Large companies with hundreds of trucks of all sizes would likely use a lease system that includes automatic replacement at specified mileage intervals, which works out cheaper in the long run and includes a full maintenance contract and a repair service. There are strict regulations about driving heavy goods vehicles and a driver cannot exceed a specific number of hours at the wheel, plus every aspect of the truck’s performance is monitored.

Tankers

We all notice the huge gasoline and gas container trucks (who could miss them?) and these are very strictly regulated, with testing for leaks and controlled driving behaviour using in-cab technology.
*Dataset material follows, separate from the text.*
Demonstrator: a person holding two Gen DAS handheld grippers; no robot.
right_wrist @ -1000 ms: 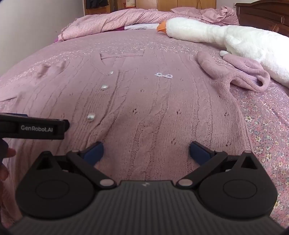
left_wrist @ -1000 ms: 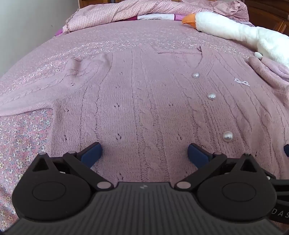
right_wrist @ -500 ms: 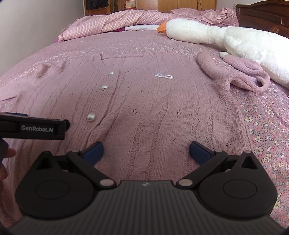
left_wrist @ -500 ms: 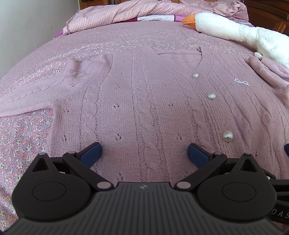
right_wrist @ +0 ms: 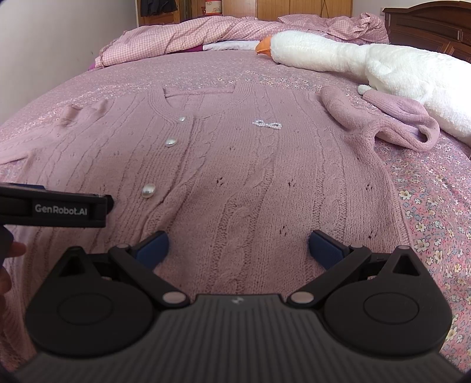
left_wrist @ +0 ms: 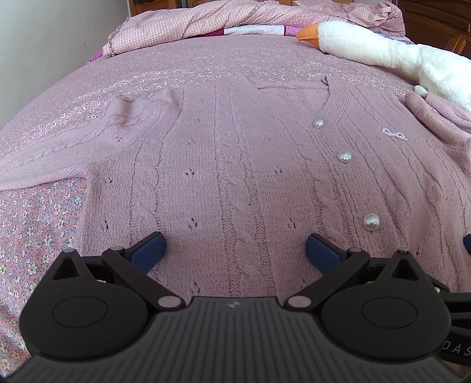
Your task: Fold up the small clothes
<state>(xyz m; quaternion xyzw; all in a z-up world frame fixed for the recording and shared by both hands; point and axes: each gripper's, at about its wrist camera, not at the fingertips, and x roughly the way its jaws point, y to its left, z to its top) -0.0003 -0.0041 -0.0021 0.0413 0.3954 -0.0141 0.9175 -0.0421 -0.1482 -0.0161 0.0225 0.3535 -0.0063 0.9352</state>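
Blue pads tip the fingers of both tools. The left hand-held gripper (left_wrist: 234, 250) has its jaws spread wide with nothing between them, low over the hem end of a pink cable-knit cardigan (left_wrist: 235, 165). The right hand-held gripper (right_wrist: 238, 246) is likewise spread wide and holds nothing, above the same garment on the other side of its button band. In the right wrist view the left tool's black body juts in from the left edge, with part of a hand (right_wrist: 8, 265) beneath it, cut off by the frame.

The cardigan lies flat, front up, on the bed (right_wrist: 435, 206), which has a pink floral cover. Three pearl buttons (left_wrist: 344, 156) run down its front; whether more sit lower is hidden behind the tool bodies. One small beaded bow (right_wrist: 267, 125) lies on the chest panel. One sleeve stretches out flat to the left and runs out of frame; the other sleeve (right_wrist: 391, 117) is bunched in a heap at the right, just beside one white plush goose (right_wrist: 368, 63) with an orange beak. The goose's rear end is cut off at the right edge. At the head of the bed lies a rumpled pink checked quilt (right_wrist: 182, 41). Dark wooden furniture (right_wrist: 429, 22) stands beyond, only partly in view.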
A tanker full of LPG weighs a lot and braking requires special knowledge and speeding is simply out of the question. The company would have a huge depot where all maintenance and repairs are carried out and servicing would be fit in with the truck’s work schedule.

Great Career Prospects

For a young person who likes working with mechanical systems, a vehicle maintenance engineer is a challenging and rewarding career with a rosy future. A couple of years at college and you would be working with an experienced mechanic for a few years, until you qualified as a vehicle technician and that would mean you are approved by Caterpillar to service their equipment. Indeed, you could apply to Caterpillar for a training position and after 3-4 years, you would be able to work in the mining industry and earn a very high salary.

Ask any business owner and they will agree that commercial vehicles must be serviced and maintained by qualified technicians, if they are to handle the very heavy schedule. If you have a fleet of vans, you know how important reliable transport is, and with a local commercial garage, you are covered.